Quindi mentre lo faccio, sto postando questo per vedere se c'è qualcosa che ho perso.

  • Perché i file finiscono per essere riempiti interamente con byte nulle dopo la replica utilizzando DFSR?
  • È questa una vulnerabilità o sfruttamento di un DNS?
  • Windows Server 2008 non riconosce il modem esterno
  • Come posso risolvere il tempo del kernel?
  • Gestito centralmente WSUS, ma gli aggiornamenti vengono da Internet
  • RAID di software Windows Server 2008 con size diverse SSD
  • Ho una CA subordinata di Windows Server 2008 R2 integrata con AD e ho una CA di root offline che firma il certificato del subordinato. Il CRL per la CA CA offline viene memorizzato in una posizione http accessibile. Quello è che ho due CAs – funzionano e il PKIView.MSC (usato per) elencato tutto con uno stato di OK.

    Il subordinato ha avuto posizioni LDAP e HTPP AIA e CRL e ha anche utilizzato DeltaCRL La radice ha una posizione CRL HTTP e non DeltaCRLs.

    Ho appena rinnovato la chiave sul mio subordinato, ho approvato la richiesta e ho reinstallato il certificato sulla mia CA subordinata.
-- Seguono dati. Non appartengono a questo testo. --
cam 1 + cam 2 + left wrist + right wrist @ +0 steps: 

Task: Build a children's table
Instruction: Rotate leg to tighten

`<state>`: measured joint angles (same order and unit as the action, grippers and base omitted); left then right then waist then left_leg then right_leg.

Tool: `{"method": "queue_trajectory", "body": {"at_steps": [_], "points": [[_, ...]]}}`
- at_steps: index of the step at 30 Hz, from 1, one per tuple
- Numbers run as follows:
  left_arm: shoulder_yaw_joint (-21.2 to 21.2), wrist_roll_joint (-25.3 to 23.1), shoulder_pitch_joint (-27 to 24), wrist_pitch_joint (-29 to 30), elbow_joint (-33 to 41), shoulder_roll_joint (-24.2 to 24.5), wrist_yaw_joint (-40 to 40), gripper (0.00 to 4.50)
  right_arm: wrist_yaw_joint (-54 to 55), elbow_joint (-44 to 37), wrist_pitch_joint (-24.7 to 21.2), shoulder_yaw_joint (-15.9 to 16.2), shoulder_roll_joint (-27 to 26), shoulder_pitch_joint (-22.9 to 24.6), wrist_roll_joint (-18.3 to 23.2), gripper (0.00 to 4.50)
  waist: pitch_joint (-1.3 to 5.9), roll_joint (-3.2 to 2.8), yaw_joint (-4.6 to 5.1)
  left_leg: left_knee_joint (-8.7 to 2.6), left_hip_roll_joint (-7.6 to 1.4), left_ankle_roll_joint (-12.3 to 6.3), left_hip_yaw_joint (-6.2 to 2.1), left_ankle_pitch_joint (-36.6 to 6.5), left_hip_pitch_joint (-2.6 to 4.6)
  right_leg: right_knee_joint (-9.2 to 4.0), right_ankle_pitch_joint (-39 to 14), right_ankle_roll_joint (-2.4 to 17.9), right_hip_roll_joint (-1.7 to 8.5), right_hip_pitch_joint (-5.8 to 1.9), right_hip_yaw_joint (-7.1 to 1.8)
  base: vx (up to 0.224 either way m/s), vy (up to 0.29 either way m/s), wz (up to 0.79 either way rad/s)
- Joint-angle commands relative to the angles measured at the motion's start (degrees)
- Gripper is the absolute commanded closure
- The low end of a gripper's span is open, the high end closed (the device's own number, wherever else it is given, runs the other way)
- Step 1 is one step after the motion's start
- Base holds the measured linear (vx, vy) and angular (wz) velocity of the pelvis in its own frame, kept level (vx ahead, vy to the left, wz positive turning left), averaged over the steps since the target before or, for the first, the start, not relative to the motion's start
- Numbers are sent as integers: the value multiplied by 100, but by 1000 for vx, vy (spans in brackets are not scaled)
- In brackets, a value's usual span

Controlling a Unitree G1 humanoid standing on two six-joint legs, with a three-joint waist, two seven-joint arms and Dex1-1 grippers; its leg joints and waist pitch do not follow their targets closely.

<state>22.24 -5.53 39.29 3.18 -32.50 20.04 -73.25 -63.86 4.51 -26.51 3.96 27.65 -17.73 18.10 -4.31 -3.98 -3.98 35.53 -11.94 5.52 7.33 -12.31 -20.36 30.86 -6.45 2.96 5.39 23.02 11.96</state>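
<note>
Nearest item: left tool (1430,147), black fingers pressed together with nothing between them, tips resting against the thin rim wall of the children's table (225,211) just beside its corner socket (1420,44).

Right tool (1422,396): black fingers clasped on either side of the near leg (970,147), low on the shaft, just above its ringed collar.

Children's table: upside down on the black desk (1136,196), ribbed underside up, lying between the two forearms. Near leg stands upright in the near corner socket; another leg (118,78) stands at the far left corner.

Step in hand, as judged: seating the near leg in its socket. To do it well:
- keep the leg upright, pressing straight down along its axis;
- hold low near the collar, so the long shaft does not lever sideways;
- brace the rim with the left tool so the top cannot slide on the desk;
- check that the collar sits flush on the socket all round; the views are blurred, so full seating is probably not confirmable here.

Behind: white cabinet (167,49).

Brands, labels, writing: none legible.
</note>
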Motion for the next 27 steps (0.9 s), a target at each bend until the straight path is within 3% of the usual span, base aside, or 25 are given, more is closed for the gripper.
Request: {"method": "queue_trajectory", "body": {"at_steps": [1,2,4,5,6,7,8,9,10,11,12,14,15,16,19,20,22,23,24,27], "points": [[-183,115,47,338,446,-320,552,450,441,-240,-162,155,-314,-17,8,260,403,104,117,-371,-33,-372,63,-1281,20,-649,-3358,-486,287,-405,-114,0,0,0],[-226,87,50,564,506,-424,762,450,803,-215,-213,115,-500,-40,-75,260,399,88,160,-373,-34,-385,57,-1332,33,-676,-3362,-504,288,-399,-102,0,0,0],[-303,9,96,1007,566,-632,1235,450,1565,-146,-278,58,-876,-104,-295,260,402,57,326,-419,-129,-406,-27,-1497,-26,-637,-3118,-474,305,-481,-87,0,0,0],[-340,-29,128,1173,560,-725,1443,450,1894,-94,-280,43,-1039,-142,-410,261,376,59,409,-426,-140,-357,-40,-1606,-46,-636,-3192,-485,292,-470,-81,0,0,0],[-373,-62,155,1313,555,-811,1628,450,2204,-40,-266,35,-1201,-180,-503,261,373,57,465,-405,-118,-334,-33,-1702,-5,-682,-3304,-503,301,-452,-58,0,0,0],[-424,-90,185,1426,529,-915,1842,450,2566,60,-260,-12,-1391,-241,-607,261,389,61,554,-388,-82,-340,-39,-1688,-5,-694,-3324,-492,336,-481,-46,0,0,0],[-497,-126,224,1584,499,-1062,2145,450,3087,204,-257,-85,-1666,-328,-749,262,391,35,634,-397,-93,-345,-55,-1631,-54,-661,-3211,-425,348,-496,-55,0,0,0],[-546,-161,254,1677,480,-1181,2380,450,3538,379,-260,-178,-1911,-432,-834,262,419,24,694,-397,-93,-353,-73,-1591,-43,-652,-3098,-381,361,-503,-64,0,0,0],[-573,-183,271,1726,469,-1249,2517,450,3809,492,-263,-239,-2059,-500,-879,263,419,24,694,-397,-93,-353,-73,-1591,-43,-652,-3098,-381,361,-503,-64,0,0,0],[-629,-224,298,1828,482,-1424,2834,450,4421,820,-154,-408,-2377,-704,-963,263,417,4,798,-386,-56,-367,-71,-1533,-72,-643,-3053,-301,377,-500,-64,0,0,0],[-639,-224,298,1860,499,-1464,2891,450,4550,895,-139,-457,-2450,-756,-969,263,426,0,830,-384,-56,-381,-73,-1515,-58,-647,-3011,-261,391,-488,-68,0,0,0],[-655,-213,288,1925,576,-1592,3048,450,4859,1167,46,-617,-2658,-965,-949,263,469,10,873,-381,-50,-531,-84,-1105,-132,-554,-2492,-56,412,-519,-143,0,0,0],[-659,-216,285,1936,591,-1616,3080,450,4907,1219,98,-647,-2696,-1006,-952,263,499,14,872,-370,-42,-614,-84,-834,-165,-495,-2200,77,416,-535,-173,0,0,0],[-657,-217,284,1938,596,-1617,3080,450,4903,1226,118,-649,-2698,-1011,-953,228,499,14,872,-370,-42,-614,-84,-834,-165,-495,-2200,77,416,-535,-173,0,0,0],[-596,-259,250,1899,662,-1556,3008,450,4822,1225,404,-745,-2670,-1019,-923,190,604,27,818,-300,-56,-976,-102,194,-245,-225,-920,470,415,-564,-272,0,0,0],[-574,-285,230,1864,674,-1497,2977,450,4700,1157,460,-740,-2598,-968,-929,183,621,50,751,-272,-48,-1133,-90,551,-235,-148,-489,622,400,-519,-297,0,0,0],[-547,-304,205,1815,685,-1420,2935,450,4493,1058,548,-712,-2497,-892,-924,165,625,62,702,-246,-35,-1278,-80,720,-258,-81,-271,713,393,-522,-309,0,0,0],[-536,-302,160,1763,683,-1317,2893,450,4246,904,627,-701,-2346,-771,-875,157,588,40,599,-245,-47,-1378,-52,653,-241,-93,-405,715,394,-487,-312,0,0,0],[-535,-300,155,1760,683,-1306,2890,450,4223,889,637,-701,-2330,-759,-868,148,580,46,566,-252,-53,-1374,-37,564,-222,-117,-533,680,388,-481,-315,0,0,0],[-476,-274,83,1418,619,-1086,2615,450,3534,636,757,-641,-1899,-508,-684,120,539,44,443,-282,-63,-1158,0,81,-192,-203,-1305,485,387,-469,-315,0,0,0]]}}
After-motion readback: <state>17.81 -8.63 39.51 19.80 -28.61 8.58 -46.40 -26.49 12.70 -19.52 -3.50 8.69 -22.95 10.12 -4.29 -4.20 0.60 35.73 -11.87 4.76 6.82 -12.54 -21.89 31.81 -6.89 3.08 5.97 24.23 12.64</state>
Quando tento di pubblicare il CRL, ottengo il seguente errore ID errore 66

    Active Directory Certificate Services could not publish a Delta CRL for key 1 to the following location: ldap:///CN=xxxxxxxxxxx(1),CN=xxxxx,CN=CDP,CN=Public Key Services,CN=Services,CN=Configuration,xxxxxxx,Operation aborted 0x80004004 (-2147467260). 

    e il seguente errore ErrorID 74

     Active Directory Certificate Services could not publish a Base CRL for key 1 to the following location on server Servername:ldap:///CN=CAName(1),CN=ServernameName,CN=CDP,CN=Public Key Services,CN=Services,CN=Configuration,DCLIST. Directory object not found. 0x8007208d (WIN32: 8333). ldap: 0x20: 0000208D: NameErr: DSID-0310020A, problem 2001 (NO_OBJECT), data 0, best match of: 'CN=ServerName,CN=CDP,CN=Public Key Services,CN=Services,CN=Configuration,DC=DCLIST' 

    Ho seguito l'articolo MS Event ID 66

    Questo è un sistema di test che quando ho provato prima questo ID evento 66 è accaduto in modo da ribuild la disinstallazione e reinstallare la CA subordinata una volta che questo è accaduto con ora ID evento 66 e 74. La radice offline non è stata ricostruita; Tuttavia ho aggiornato il CRL dalla radice offline al server http.

    In Adsiedit lo vedo

    CN = SERVERNAME, CN = CDP, CN = Servizi di chiave pubblica, CN = Servizi, CN = Configurazione, DCLIST

    è un contenitore

    ldap: /// CN = CANAME, CN = SERVERNAME, CN = CDP, CN = Servizi di chiave pubblica, CN = Servizi, CN = Configurazione, DCLIST

    è un cRLDistributionPoint e

    ldap: /// CN = CANAME (1), CN = SERVERNAME, CN = CDP, CN = Servizi di chiave pubblica, CN = Servizi, CN = Configurazione, DCLIST

    non esiste

    Le mie estensioni CDP sono

     C:\Windows\System32\CertSrv\CertEnroll\<CaName><CRLNameSuffix><DeltaCRLAllowed>.crl ldap:///CN=<CATruncatedName><CRLNameSuffix>,CN=<ServerShortName>,CN=CDP,CN=Public 

    Servizi chiave, CN = Servizi, http: ///pki/.crl

    Le mie estensioni AIA sono

     C:\Windows\system32\CertSrv\CertEnrol\<ServerDNSName>_<CaName><CertificateName>.crt ldap:///CN=<CATruncatedName>,CN=AIA,CN=Public Key Services,CN=Services,<ConfigurationContainer><CAObjectClass> http://<ServerDNSName>/CertEnroll/<ServerDNSName>_<CaName><CertificateName>.crt 

  • Certificato SSL: imansible get il certificato di emittente locale
  • Distribuzione e gestione del certificato
  • openssl req imposta errato "non dopo" data (overflow bug?)
  • Codice di errore: ssl_error_rx_record_too_long
  • È bene utilizzare il certificato SSL gratuito offerto da: Instant SSL by comodo? o meglio è StartCom?
  • Se ricevo un certificato firmato per ECDSA, i browser più vecchi saranno in grado di utilizzare RSA?
  • Suggerimenti per Linux e Windows Server, quali Ubuntu, Centos, Apache, Nginx, Debian e argomenti di rete.